Interior has argued the move — for which it requested $13.6 million from Congress — will put BLM employees closer to the lands they manage, prioritizing stakeholders in Western areas dominated by public lands over those in the capital.

But lawmakers opposed to the move have said it’s unclear how the Trump administration plan will save money. They’ve also asked how breaking apart teams and placing them in offices far removed from D.C. will help the agency function better. 

Democrats and other critics have argued the move will leave only political appointees close to the corridors of power, sidelining career staff who help BLM balance conservation of public lands alongside energy development and ranching interests.

The Interior Department refused to answer a number of The Hill’s questions about the cost-benefit analysis underlying the move, including how it reached several of its figures.

“I can confirm a cost-benefit analysis was sent to House Natural Resources promptly after the request.
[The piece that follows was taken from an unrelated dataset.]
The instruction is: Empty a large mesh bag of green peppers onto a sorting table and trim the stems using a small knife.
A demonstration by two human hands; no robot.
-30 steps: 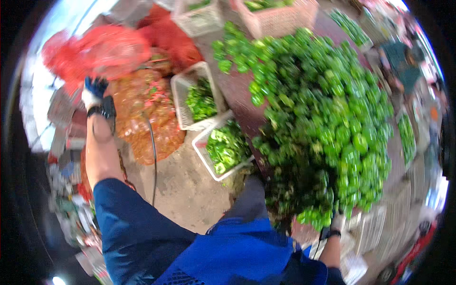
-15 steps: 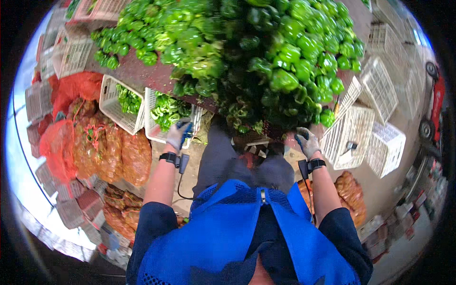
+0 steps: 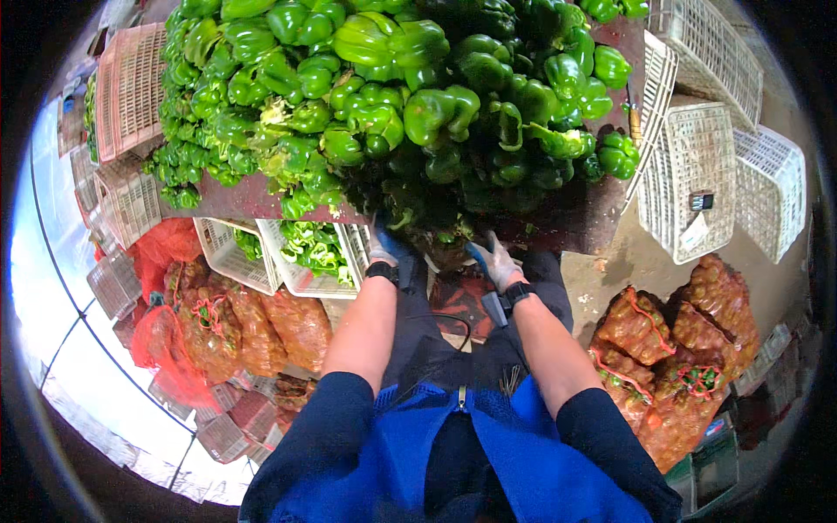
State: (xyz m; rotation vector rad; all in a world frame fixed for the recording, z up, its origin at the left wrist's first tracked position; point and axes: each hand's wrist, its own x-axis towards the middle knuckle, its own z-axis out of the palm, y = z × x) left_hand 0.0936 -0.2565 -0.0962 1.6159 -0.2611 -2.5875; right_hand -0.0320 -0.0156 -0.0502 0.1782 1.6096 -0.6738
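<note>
Dark-red table (image 3: pixel 584 222): green peppers (image 3: pixel 440 116) lie heaped beyond left hand (image 3: pixel 382 244) and right hand (image 3: pixel 500 264); whether either grips cannot be told.

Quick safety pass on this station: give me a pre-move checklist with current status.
1. Hands in view: ok. Left hand and right hand are at the near side of the table.
2. Gloves worn: ok, both hands.
3. Grip: cannot tell; shade hides what, if anything, either hand holds.
4. Peppers clear of the table's near edge: not ok; the heap reaches it.
5. White basket beside the left hand upright: ok, green pieces inside.
6. Footing: cannot tell; feet out of sight.
</note>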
The cost-benefit that was sent demonstrates the benefits of moving BLM West exceed the cost,” a spokesperson said in a statement to The Hill. 

Thornton said the documents created by Interior lack key elements of a cost-benefit analysis, and fail to think through how the move would impact the agency’s mission and functionality. 

It doesn’t consider how many people might quit as a result of the move, how the agency would be impacted by losing institutional knowledge, or spell out the benefits of having employees closer to the lands they manage. It fails to look for cheaper alternatives in D.C., like a lower-cost lease in other parts of the city.

“This assumes everyone is equally productive if they’re in Washington or if you split them up and move them elsewhere,” Thornton said. “You may be saving money but not getting the same output.”

Leaving consideration of those details aside may be part of the playbook for justifying relocations. 

The U.S. Department of Agriculture (USDA) offered a similar analysis in June as they prepared to move staffers from its research agencies to Kansas City, Mo. But that analysis was also criticized by economists for ignoring key factors, including how many employees might flee the agency.  

Scott Swinton, an agricultural economics professor at Michigan State University who reviewed USDA’s cost-benefit analysis, estimated the move will cost taxpayers up to $182 million rather than saving them $300 million as the agency claimed.

When the USDA move was complete months later, one of its research wings ended up losing nearly 80 percent of its staff and had issues putting out required reports. 

Swinton said Interior’s analysis likewise fails to consider aspects that could dwindle anticipated savings. 

“They share the same traits that they ignore the possibility of not retaining 100 percent of people and both ignore the possibility of getting some of the space savings while remaining in Washington, D.C., in a place you could be pretty certain of retaining staff,” he said.

The analysis also doesn’t estimate the potential for increased travel costs as a result of flying staffers back to Washington for meetings, along with the associated per diem and hotel costs.

Steve Ellis, who retired from the highest-level career post within BLM in 2016, said Interior should have some basis to make that calculation. A large number of BLM employees were moved west during the George H.W. Bush administration, he said, leading the agency to quickly blow through its travel budget.

But what’s hard to quantify, he said, is what agency leaders will miss by being unable to pop over for meetings on Capitol Hill and with other Interior agencies or nonprofits.

“I could not have built good relations if I was in Grand Junction on a conference call or an occasional fly-in from D.C. How do you put a dollar figure on that?” he asked.